## Work to complete
What you return should match the data below exactly, line for line.

## Data

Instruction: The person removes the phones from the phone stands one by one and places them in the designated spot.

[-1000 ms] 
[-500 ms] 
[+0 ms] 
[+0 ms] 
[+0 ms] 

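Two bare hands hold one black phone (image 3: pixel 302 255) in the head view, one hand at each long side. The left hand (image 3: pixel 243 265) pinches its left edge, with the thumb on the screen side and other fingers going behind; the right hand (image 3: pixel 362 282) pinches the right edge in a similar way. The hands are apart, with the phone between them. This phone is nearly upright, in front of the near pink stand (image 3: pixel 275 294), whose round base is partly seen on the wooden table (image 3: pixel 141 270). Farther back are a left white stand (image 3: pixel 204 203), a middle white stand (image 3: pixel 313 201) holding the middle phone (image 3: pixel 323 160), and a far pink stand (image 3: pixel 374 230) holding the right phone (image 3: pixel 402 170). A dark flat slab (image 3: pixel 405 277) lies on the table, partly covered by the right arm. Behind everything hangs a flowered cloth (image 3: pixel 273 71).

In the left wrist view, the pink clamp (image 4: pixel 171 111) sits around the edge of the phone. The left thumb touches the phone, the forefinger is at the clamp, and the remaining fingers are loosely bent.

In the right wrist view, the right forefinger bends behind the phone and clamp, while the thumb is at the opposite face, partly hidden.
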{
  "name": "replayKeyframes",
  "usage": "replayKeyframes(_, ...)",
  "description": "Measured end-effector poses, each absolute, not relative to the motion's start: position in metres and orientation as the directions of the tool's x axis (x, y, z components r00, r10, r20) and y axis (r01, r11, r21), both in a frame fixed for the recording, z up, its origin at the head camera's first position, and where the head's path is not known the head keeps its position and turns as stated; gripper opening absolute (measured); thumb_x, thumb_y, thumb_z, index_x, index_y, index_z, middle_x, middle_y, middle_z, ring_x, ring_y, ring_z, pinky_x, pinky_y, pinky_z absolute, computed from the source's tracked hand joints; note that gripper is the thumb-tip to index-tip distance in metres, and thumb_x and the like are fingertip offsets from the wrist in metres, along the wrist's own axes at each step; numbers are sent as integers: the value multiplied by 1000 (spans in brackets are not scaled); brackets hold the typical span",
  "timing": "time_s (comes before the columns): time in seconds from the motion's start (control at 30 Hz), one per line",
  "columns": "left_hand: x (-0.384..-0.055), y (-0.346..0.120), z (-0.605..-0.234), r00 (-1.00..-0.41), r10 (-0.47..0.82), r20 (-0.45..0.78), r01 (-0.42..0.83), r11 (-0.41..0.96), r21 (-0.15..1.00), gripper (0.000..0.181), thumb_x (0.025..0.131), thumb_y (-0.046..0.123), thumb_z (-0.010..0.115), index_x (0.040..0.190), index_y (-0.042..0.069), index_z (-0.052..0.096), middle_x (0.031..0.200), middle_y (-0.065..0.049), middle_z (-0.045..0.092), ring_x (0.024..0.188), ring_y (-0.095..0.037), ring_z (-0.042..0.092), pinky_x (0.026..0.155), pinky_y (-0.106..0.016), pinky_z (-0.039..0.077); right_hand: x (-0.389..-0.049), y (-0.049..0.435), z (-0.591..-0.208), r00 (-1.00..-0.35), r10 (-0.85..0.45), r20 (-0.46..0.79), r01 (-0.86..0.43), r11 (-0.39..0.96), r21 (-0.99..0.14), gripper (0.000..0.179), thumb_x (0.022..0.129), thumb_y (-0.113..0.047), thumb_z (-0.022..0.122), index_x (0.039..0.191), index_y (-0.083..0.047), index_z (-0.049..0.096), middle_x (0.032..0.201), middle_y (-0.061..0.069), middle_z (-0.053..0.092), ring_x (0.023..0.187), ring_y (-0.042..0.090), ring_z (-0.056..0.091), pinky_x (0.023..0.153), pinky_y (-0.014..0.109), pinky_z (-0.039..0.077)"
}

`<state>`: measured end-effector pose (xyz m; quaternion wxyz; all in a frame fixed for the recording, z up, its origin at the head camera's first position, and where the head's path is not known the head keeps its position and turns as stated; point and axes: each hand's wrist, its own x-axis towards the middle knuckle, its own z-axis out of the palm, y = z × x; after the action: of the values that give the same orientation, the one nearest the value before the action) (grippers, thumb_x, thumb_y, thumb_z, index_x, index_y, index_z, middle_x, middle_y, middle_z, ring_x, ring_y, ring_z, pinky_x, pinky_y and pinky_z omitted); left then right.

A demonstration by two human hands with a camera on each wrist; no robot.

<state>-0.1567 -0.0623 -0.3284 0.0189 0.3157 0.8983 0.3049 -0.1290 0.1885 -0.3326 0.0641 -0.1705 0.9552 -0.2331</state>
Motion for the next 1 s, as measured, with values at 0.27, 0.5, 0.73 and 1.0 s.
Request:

## Task solution
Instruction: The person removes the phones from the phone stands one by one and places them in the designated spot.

[-1000 ms] 
[-500 ms] 
[+0 ms] 
[+0 ms] 
[+0 ms] 

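Two bare hands hold one black phone (image 3: pixel 302 255) in the head view, one hand at each long side. The left hand (image 3: pixel 243 265) pinches its left edge, with the thumb on the screen side and other fingers going behind; the right hand (image 3: pixel 362 282) pinches the right edge in a similar way. The hands are apart, with the phone between them. This phone is nearly upright, in front of the near pink stand (image 3: pixel 275 294), whose round base is partly seen on the wooden table (image 3: pixel 141 270). Farther back are a left white stand (image 3: pixel 204 203), a middle white stand (image 3: pixel 313 201) holding the middle phone (image 3: pixel 323 160), and a far pink stand (image 3: pixel 374 230) holding the right phone (image 3: pixel 402 170). A dark flat slab (image 3: pixel 405 277) lies on the table, partly covered by the right arm. Behind everything hangs a flowered cloth (image 3: pixel 273 71).

In the left wrist view, the pink clamp (image 4: pixel 171 111) sits around the edge of the phone. The left thumb touches the phone, the forefinger is at the clamp, and the remaining fingers are loosely bent.

In the right wrist view, the right forefinger bends behind the phone and clamp, while the thumb is at the opposite face, partly hidden.
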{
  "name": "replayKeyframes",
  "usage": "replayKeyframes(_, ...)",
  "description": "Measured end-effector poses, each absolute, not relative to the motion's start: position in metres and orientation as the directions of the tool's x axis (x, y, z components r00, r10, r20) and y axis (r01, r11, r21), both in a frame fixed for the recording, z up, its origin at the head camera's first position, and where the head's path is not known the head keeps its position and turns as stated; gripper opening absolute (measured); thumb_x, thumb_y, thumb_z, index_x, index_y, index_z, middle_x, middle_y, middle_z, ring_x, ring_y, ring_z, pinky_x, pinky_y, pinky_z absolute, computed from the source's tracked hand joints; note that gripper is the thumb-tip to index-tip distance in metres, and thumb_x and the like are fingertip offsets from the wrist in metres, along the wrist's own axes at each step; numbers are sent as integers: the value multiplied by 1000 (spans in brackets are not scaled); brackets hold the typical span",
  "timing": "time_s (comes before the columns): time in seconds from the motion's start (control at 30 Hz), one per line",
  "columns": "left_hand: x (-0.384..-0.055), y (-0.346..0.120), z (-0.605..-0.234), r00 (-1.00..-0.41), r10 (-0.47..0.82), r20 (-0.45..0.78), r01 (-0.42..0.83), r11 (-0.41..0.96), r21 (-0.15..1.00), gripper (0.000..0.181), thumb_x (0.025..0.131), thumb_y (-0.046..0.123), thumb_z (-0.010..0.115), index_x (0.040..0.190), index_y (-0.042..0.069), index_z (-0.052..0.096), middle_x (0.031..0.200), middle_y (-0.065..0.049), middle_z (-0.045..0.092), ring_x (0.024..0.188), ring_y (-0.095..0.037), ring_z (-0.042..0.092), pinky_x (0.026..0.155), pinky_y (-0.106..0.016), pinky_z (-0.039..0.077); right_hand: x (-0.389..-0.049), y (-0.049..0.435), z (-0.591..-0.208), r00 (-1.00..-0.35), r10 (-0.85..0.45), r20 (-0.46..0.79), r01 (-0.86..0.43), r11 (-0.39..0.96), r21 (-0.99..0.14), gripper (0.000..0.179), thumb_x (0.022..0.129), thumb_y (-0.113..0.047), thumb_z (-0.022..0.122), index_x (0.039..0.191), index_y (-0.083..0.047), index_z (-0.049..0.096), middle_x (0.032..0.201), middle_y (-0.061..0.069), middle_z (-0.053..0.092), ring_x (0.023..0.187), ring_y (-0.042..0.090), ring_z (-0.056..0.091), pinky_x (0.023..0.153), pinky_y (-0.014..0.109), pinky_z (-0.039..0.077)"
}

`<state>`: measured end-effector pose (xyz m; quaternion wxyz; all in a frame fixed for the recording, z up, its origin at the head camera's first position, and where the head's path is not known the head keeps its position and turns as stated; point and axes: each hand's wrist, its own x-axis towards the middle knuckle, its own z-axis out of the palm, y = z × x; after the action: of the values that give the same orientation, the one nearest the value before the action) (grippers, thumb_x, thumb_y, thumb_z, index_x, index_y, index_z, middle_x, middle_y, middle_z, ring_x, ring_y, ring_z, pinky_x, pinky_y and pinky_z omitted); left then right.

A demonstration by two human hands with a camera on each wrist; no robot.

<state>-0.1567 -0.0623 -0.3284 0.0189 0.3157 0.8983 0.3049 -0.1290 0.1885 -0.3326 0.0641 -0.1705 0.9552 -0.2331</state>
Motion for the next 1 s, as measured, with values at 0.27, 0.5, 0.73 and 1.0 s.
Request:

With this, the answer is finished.